Birthday minus MOM
Hello Friends,
My whole blog is about evolving in my 50th year and beyond. I was born February 14, 1968. My mom was very much present as she would be for the next 49 years. So when I woke up the morning of my 50th birthday (in Hawaii) the first thought to enter my mind was,the women who brought me into the world is no longer in it. I expected to miss her and feel sad she would not be calling. But I did not expect the empty gut wrenching sadness that I experienced. I am not going to sugar coat my experience with my mom, we had a rough road together. Lot’s of mixed emotions. I loved her dearly but I was not always there the way I should have been wished I would have been. I don’t need to go into details but she was sometimes hard to love and I had hung on to issues for my earlier days. I told her I forgave her and had moved on but I had a lot of hurt deep down I could not let go of. This makes her passing harder for me. I feel like I understand her road and have much more compassion for her now that she is gone. I wish I had it then. I am sorry mom and I love and miss you more that I can express.
My mom was full of spunk and sass, when she walked into a room she owned it, she was beautiful, a classic beauty. I was in awe of her. When I was young she was my world. It was not until my late 30’s that things for us really became hard. She had a hard life and I knew she did her very best with what she had. She loved her children. There were 4 of us. We lost our oldest sister Teresa 3 years ago. I was missing them both that day, and my dad who passed when I was 18.

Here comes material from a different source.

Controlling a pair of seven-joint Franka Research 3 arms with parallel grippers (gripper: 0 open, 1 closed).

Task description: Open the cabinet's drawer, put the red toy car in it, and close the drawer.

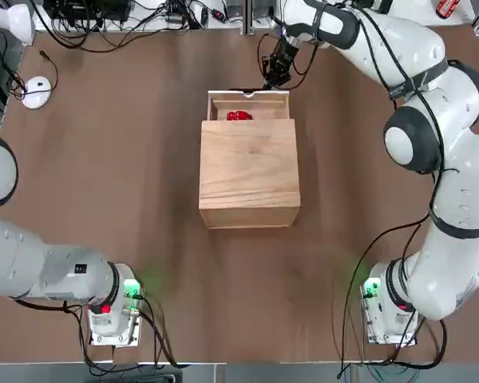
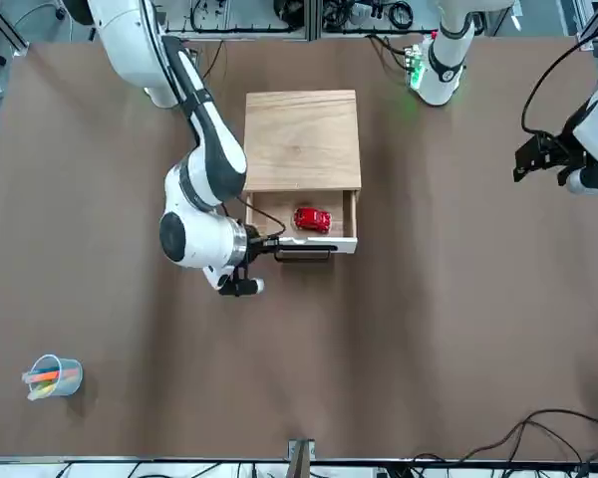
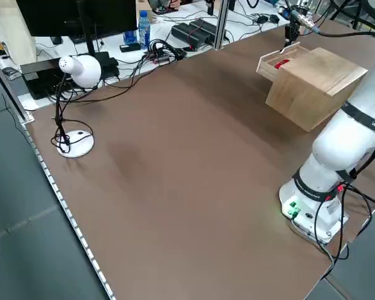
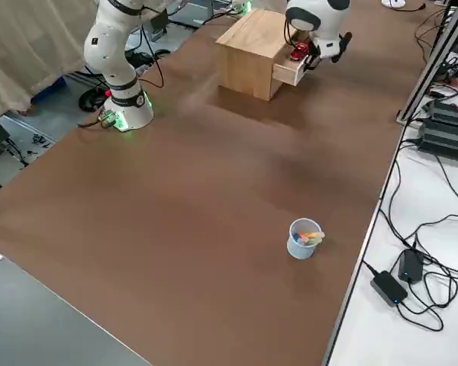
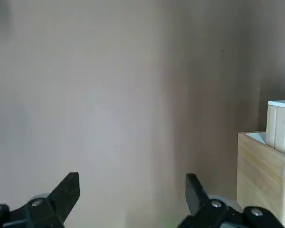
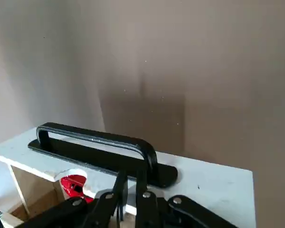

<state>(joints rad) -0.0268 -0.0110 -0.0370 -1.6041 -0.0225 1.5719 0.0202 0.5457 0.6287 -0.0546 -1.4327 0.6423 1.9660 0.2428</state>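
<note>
1. The cabinet (image 1: 250, 163) sits on the brown table (image 2: 429, 299); its drawer (image 2: 264, 214) is pulled out on the side away from the arms' bases.
2. The red toy car (image 2: 312, 219) lies inside the open drawer, slightly toward the robot's left of the middle of the drawer's width; neither of the 2 grippers is holding it.
3. The right gripper (image 6: 130, 178) is at the drawer's front, by the robot's right end of the black handle (image 6: 97, 137); its 2 fingers are almost together, with only a thin slit between them; I cannot tell whether any part of the handle is caught there.
4. The handle runs along the drawer's white front panel (image 6: 209, 190); the right arm (image 2: 201, 189) reaches past the cabinet's right side to get there.
5. The left gripper (image 5: 133, 178) hangs over the table, well apart from the cabinet on the robot's left; its 2 fingers are spread wide, with nothing between them.
6. A light blue cup (image 4: 301, 242) of coloured pens (image 4: 309, 238) stands on the table, on the robot's right; a white round-based stand (image 3: 74, 144) with cables is on the robot's left, well apart from the cabinet.
</note>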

I am blessed with the most amazing husband and we had a lovely day. It was pouring rain that day in Hawaii. I wanted to surf on my 50th birthday and we did in the pouring rain. It was intense and amazing and I will never forget it. I had brought some of my mom and sister’s ashes. I wanted to put them in the ocean. They had always wanted to go to Hawaii. I love the ocean so much and it became something bigger to me. The idea of them being part of something I loved brought me peace. So after our shower from rain surfing, I needed to spread their ashes and urgency I could not explain. It was lovely and powerful and helped heal the loss of the day.
Later went for a fab dinner and I tried my first Lobster and I loved it!! We proceeded after to pub crawl every dive bar in Wikkii, true Christy and Richard style. It was wonderful, deep and fun 50th birthday.